_GIVEN INFORMATION_:
▼

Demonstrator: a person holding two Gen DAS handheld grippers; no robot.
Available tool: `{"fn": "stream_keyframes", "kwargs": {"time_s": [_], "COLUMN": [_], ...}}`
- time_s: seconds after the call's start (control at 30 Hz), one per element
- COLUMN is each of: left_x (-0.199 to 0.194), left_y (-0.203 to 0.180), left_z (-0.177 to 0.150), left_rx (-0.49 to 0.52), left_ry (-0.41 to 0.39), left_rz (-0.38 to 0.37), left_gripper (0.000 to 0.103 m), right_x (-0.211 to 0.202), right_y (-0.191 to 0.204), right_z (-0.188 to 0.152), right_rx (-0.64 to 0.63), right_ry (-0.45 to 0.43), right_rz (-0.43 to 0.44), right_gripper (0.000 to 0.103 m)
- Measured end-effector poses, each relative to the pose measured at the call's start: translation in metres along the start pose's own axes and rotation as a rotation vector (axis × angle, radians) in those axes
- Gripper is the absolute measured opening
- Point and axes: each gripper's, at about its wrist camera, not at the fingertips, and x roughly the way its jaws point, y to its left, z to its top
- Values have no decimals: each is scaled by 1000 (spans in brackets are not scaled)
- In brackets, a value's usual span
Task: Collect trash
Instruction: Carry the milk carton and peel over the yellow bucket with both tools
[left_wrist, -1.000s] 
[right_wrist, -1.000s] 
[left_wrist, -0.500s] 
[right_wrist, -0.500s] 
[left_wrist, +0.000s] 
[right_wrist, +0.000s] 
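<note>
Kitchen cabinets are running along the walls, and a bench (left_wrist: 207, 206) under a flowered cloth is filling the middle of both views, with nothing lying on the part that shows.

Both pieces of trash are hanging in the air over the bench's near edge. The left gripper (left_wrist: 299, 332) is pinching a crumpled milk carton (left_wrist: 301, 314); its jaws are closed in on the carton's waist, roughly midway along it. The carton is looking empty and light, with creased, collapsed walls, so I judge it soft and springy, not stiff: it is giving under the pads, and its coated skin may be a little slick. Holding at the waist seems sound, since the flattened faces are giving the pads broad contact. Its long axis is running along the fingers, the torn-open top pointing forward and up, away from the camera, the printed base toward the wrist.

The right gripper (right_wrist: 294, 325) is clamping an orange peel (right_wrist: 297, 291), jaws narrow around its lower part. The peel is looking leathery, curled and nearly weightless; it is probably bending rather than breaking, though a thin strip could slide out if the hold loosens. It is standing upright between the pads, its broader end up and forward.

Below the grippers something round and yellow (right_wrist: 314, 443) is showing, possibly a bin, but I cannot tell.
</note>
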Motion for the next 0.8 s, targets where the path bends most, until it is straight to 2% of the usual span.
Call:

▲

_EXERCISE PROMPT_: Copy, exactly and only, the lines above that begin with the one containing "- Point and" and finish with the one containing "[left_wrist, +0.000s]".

_ANSWER SECTION_:
- Point and axes: each gripper's, at about its wrist camera, not at the fingertips, and x roughly the way its jaws point, y to its left, z to its top
- Values have no decimals: each is scaled by 1000 (spans in brackets are not scaled)
- In brackets, a value's usual span
Task: Collect trash
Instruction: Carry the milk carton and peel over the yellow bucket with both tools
[left_wrist, -1.000s] 
[right_wrist, -1.000s] 
[left_wrist, -0.500s] 
[right_wrist, -0.500s] 
[left_wrist, +0.000s] 

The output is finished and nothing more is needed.